Oltre la metà del territorio nazionale ha ormai perso parte delle sue funzioni fondamentali. Quasi un miliardo l’anno il «prezzo da pagare» per il consumo di suolo in Italia. Roma, Milano e Venezia le città metropolitane con i costi più alti
Sfiora il miliardo di euro (oltre 800 milioni) il prezzo massimo annuale che gli italiani potrebbero pagare dal 2016 in poi per fronteggiare le conseguenze del consumo di suolo degli ultimi 3 anni (2012-2015), un consumo che, sebbene viaggi oggi alla velocità più ridotta di 4 metri quadrati al secondo, continua inesorabilmente ad avanzare ricoprendo in soli due anni altri 250 km2 di territorio, circa 35 ettari al giorno.
I costi occulti, quelli cioè non sempre immediatamente percepiti, prevedono una spesa media che può arrivare anche a 55mila euro all’anno per ogni ettaro di terreno consumato e cambiano a seconda del servizio ecosistemico che il suolo non può più fornire per via della trasformazione subita: si va dalla produzione agricola (oltre 400 milioni di euro), allo stoccaggio del carbonio (circa 150 milioni), dalla protezione dell’erosione (oltre 120 milioni), ai danni provocati dalla mancata infiltrazione dell’acqua (quasi 100 milioni) e dall’assenza di impollinatori (quasi 3 milioni).
Solo per la regolazione del microclima urbano (ad un aumento di 20 ettari per km2 di suolo consumato corrisponde un aumento di 0,6 °C della temperatura superficiale) è stato stimato un costo che si aggira intorno ai 10 milioni l’anno.
Sono queste le stime preliminari dei costi nazionali «nascosti» provocati dalla trasformazione forzata del territorio avvenuta tra il 2012 e il 2015 e pubblicati nel rapporto Ispra sul Consumo di suolo in Italia 2016 presentato questa mattina a Roma durante la giornata dedicata al suolo.
Milano (45 milioni), Roma (39 milioni di euro) e Venezia (27 milioni) sono le città metropolitane con i costi annuali più alti.
Nonostante la crisi, l’Italia perde ancora terreno: dal 2012 al 2015 il territorio sigillato è aumentato dello 0,7%, invadendo fiumi e laghi (+0,5%), coste (+0,3%) ed aree protette (+0,3%), avanzando anche in zone a pericolosità sismica (+0,8%), da frana (+0,3%) e idraulica (+0,6%).
Ancora, la maggior parte del suolo consumato è di buona qualità: lo studio condotto in Abruzzo e in Veneto, ha dimostrato che i suoli modificati sono quelli con maggiore potenzialità produttiva.
Inoltre la copertura artificiale non deteriora solo il terreno direttamente coinvolto, ma produce impatti notevoli anche su quello circostante.
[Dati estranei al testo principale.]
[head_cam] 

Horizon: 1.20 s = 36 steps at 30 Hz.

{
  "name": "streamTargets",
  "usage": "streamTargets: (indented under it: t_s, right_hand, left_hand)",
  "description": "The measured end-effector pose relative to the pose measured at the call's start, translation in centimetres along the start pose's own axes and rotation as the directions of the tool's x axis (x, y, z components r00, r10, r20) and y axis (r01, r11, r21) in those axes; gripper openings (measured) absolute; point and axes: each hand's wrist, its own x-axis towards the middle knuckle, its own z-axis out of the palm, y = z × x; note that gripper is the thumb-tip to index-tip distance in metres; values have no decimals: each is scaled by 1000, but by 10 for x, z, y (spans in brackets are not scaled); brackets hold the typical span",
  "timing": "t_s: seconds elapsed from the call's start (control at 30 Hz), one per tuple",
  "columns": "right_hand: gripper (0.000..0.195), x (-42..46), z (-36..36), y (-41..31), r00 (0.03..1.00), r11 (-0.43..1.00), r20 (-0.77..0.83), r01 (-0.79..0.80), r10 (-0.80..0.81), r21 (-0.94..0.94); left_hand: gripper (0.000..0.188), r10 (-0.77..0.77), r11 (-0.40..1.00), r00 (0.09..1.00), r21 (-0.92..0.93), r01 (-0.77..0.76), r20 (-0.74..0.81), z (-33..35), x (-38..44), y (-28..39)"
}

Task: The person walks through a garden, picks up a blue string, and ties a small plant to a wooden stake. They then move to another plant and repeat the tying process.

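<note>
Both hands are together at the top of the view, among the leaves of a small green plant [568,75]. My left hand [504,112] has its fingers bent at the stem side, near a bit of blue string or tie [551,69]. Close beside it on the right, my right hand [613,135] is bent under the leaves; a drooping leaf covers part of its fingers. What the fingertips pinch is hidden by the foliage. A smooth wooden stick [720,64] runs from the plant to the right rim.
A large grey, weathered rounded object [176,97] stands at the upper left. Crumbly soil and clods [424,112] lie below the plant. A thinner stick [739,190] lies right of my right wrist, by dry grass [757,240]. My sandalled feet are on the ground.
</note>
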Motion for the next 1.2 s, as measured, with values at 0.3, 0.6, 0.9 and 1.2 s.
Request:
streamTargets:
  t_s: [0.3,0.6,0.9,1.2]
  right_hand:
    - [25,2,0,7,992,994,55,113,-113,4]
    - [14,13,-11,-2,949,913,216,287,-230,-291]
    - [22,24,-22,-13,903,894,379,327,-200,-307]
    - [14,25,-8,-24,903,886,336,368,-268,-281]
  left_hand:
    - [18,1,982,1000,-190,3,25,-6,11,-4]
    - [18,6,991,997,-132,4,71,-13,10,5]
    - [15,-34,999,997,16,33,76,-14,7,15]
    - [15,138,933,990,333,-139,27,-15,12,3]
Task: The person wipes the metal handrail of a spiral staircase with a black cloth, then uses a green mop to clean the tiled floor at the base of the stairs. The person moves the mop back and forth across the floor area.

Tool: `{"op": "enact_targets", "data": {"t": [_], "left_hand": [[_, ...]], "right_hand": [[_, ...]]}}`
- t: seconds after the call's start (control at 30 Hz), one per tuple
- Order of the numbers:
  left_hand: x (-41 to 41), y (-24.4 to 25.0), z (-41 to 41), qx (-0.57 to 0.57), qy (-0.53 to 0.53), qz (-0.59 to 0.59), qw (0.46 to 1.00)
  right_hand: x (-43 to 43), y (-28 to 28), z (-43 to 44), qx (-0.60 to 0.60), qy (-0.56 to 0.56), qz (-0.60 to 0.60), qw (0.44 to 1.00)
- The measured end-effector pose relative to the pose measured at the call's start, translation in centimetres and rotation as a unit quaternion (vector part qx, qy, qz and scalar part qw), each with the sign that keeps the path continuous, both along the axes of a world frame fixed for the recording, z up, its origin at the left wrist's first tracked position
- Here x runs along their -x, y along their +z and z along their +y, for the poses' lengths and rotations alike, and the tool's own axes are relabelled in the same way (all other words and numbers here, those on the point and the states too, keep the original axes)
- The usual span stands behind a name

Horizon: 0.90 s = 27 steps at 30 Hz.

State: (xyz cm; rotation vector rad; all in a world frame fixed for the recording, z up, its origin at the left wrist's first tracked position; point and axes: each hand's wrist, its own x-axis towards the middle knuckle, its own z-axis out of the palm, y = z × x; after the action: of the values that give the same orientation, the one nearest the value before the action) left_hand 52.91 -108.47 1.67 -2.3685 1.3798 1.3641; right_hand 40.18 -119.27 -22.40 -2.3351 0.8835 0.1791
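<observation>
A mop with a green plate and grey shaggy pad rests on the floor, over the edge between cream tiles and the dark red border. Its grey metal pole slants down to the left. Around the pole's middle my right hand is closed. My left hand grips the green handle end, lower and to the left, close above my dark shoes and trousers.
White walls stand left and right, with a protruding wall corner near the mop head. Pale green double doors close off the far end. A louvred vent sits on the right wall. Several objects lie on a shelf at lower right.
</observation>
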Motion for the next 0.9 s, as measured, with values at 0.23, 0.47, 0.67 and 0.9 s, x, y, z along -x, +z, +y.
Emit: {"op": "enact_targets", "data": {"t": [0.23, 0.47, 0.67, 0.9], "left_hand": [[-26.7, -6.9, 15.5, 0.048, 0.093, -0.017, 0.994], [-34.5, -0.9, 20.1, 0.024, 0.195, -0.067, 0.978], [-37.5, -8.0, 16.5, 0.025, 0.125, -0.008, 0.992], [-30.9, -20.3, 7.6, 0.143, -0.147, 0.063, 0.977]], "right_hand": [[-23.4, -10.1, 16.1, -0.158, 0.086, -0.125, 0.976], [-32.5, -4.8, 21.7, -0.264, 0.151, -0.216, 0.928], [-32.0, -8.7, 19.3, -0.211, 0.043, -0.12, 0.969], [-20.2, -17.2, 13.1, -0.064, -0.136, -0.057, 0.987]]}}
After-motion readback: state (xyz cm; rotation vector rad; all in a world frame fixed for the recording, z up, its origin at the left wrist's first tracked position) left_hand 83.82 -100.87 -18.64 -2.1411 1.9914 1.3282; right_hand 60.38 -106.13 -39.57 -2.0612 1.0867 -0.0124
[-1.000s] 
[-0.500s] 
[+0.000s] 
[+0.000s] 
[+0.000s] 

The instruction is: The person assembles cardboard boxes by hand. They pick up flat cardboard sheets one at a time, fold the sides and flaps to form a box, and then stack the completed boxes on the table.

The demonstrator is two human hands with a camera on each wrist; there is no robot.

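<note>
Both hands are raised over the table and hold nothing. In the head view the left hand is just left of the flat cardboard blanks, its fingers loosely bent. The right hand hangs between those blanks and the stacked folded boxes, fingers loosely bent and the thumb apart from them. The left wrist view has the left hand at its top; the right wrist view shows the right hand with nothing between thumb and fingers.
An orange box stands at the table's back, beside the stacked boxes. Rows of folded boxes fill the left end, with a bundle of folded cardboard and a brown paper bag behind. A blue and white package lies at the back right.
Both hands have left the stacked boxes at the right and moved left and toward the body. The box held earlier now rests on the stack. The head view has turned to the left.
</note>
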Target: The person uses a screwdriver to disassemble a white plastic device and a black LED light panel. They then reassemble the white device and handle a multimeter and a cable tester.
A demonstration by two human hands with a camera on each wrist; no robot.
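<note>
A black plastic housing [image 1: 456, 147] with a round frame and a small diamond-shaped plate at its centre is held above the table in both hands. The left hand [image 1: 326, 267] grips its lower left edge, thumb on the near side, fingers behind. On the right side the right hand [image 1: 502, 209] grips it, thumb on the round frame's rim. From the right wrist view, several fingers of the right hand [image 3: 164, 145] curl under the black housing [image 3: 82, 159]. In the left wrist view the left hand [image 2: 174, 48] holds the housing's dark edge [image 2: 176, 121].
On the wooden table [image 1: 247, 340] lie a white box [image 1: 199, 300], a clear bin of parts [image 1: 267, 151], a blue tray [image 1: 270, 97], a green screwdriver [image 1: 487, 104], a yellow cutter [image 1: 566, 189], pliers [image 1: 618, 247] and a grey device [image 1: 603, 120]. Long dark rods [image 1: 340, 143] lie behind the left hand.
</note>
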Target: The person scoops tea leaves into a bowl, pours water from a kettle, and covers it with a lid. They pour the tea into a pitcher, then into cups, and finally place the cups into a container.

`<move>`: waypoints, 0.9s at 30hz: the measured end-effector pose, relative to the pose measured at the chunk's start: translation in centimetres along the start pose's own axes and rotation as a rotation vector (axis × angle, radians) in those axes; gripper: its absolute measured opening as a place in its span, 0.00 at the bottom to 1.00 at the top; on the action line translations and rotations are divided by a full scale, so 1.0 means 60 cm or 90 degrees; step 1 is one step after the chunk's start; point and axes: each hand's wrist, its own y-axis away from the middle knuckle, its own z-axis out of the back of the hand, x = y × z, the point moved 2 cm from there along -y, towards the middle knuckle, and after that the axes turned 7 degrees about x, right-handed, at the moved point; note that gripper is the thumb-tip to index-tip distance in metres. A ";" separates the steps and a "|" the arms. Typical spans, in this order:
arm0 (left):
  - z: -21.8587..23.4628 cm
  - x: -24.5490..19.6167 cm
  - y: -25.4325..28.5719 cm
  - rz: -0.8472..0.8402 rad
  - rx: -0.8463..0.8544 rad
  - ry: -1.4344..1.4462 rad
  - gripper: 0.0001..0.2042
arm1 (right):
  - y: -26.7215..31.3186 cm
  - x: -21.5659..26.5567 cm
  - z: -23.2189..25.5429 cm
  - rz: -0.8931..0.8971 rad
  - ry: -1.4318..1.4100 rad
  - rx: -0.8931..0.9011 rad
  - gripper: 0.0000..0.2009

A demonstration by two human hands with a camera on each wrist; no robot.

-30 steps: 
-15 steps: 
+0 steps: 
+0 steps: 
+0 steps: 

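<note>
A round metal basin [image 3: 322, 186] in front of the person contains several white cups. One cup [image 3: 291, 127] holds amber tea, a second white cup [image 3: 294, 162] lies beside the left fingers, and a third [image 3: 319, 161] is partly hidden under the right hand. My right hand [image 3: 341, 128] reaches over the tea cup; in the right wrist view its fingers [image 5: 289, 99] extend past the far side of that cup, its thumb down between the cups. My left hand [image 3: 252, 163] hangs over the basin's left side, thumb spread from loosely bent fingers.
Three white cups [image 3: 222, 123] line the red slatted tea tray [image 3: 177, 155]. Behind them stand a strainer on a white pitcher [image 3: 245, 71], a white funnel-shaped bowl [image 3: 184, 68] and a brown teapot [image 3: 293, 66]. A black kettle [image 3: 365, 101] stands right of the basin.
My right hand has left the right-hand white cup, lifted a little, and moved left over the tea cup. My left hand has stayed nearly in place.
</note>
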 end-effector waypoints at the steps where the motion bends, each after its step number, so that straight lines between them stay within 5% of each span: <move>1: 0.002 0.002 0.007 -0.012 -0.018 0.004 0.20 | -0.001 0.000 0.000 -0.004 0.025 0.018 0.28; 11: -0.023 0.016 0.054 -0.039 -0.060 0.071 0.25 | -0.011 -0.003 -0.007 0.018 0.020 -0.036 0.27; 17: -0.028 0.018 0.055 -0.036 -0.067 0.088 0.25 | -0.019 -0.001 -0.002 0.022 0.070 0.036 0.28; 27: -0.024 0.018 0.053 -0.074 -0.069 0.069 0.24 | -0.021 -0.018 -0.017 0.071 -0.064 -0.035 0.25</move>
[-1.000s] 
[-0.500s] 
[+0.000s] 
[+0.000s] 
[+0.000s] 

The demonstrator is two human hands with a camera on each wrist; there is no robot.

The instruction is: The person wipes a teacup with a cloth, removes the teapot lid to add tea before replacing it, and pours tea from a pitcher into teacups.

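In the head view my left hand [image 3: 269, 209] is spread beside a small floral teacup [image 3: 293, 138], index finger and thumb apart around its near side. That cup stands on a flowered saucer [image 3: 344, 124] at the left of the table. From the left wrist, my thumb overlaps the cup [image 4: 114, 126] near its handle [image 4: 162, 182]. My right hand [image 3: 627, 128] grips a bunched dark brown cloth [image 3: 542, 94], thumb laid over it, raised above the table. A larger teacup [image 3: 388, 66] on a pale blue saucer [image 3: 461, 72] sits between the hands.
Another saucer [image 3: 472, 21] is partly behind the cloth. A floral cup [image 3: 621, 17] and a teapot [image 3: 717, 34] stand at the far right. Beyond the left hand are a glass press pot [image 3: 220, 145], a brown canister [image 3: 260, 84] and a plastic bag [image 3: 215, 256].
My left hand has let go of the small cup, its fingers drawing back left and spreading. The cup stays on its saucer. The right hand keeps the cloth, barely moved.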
Gli effetti, le perdita di parte delle funzioni fondamentali, si ripercuotono sul suolo fino a 100 metri di distanza. In altri termini, oltre la metà del territorio nazionale (56%) risulta compromesso.
Nell’anno appena trascorso, 3 regioni superano il 10% di suolo consumato, con il valore percentuale più elevato in Lombardia, Veneto e Campania. In Emilia Romagna, Friuli-Venezia Giulia, Lazio, Liguria, Puglia, Piemonte, Toscana, Marche troviamo valori compresi tra il 7 e il 10%. La regione più virtuosa è la Valle d’Aosta (3%).
Nel triennio 2012-2015 l’Italia si è divisa nettamente in due: il consumo avvenuto nella metà dei comuni italiani (51%) coincide con l’incremento della popolazione, mentre l’altra metà (49%) ha consumato «a perdere», ovvero nonostante la popolazione non crescesse. I piccoli comuni (con meno di 5.000 abitanti) sono i più inefficienti, avendo i valori più alti di consumo marginale di suolo: per ogni nuovo abitante divorano mediamente tra i 500 e i 700 m2 di suolo contro i 100 m2 dei comuni con più di 50.000 abitanti.
Tutti i numeri e i costi del consumo di suolo italiano, in formato open data, sono on line.